Tally the lines of the data that include the word "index" and state the total, nothing else.

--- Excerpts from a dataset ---
***

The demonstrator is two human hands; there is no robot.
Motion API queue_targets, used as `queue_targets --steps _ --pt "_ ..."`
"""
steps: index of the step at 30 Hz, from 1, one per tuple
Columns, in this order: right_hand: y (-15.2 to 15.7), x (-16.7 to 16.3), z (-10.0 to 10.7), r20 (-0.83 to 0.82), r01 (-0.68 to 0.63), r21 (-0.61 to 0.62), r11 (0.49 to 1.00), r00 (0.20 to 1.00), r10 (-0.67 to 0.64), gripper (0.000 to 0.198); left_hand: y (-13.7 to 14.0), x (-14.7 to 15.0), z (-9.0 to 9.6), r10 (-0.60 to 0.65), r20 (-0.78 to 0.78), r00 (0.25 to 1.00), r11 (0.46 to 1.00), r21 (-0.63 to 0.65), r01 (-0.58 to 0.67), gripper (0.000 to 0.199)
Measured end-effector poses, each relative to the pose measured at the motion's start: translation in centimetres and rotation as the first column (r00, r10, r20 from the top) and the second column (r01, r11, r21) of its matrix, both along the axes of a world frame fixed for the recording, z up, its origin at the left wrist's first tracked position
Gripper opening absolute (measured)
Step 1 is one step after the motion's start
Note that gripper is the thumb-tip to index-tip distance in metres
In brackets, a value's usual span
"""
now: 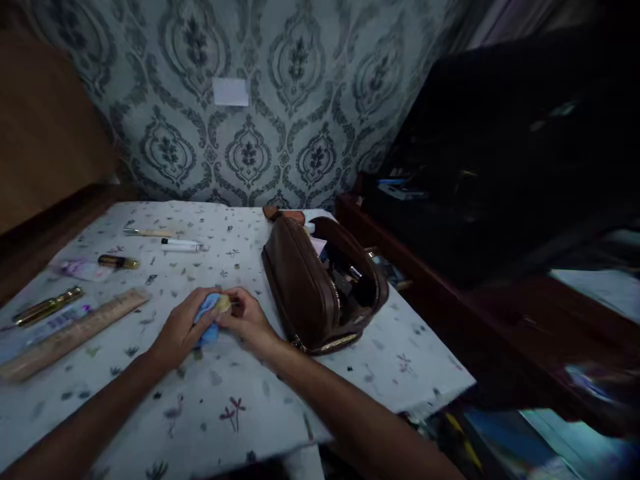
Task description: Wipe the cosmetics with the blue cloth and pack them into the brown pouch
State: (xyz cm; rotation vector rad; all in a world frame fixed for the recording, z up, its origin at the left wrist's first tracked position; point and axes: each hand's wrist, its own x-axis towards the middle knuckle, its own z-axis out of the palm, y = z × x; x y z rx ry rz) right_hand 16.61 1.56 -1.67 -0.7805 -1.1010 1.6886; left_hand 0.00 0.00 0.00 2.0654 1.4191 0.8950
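My left hand is closed around a small blue and yellow item, soft-looking and crumpled; its exact kind does not show. From the other side, the fingers of my right hand pinch its yellow part. Both hands hold it just above the patterned white tablecloth. Close to the right of my right hand stands a brown zip-up toiletry bag. The bag's top gapes, with several small dark and pale items partly visible inside.
Left on the table lie a wooden-handled brush, a white pen-like stick, a black and gold tube, a gold tube and a long tan packet. Behind rises the patterned wall. A dark cabinet flanks the right edge.
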Motion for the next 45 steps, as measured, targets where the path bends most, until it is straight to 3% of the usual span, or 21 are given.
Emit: queue_targets --steps 4,7,11,14,19,22,25,28,30,33,35,38,41,45 --pt "0.0 0.0 0.0 0.074 0.063 0.14 0.988 0.994 -0.074 0.052 -0.3 0.5 0.4 0.023 0.044 0.999 0.999 0.027 -0.024 0.046" --pt "-0.2 0.3 0.5 0.16 0.13 0.314 0.941 0.969 -0.188 0.043 -0.6 1.3 1.2 0.053 0.106 0.993 0.998 0.024 -0.056 0.04" --pt "-0.9 1.1 2.4 0.199 0.219 0.598 0.771 0.891 -0.407 0.031 -0.9 2.4 3.1 0.1 0.17 0.98 0.995 -0.018 -0.098 0.038" --pt "-1.5 2.3 4.8 0.205 0.187 0.748 0.637 0.847 -0.491 0.03 -1.2 3.2 5.0 0.057 0.207 0.977 0.998 -0.009 -0.057 0.039" --pt "-2.7 5.3 9.2 0.283 0.036 0.879 0.476 0.765 -0.579 0.033 -1.5 4.9 8.5 -0.025 0.208 0.978 0.997 0.078 0.009 0.041" --pt "-3.5 7.5 11.3 0.277 0.002 0.91 0.416 0.743 -0.61 0.034 -1.3 6.3 10.3 -0.121 0.182 0.976 0.981 0.172 0.09 0.039" --pt "-3.9 9.9 12.8 0.223 0.147 0.875 0.461 0.722 -0.654 0.034 -0.8 8.2 11.5 -0.238 0.06 0.969 0.931 0.297 0.21 0.033" --pt "-3.9 12.5 13.5 0.212 0.317 0.762 0.565 0.702 -0.68 0.032 -0.5 10.3 11.8 -0.344 -0.228 0.911 0.81 0.419 0.41 0.026" --pt "-3.8 14.4 13.4 0.268 0.318 0.7 0.64 0.714 -0.647 0.033 -0.6 11.6 11.5 -0.305 -0.477 0.824 0.73 0.438 0.524 0.033" --pt "-4.2 16.7 12.7 0.402 0.235 0.624 0.745 0.722 -0.564 0.034 -0.8 12.9 10.9 -0.137 -0.724 0.676 0.71 0.403 0.577 0.049" --pt "-4.8 17.8 12.0 0.472 0.187 0.546 0.817 0.737 -0.484 0.034 -0.9 13.1 10.4 -0.081 -0.768 0.635 0.699 0.41 0.586 0.052" --pt "-5.8 18.7 11.3 0.482 0.174 0.414 0.894 0.791 -0.377 0.037 -0.8 12.6 9.7 -0.059 -0.731 0.679 0.614 0.51 0.602 0.055" --pt "-6.4 19.1 10.9 0.433 0.245 0.335 0.91 0.817 -0.38 0.038 -0.6 12.0 9.0 -0.086 -0.67 0.738 0.556 0.582 0.593 0.055" --pt "-6.3 19.5 10.8 0.39 0.331 0.325 0.886 0.807 -0.444 0.035 -0.2 11.4 8.7 -0.192 -0.625 0.756 0.558 0.565 0.608 0.046"
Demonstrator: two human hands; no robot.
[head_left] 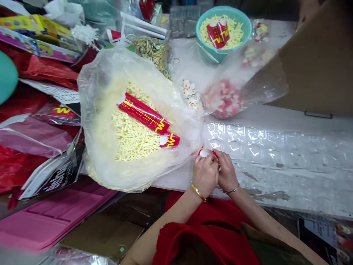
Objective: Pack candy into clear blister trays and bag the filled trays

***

--- Solution to this exercise ---
2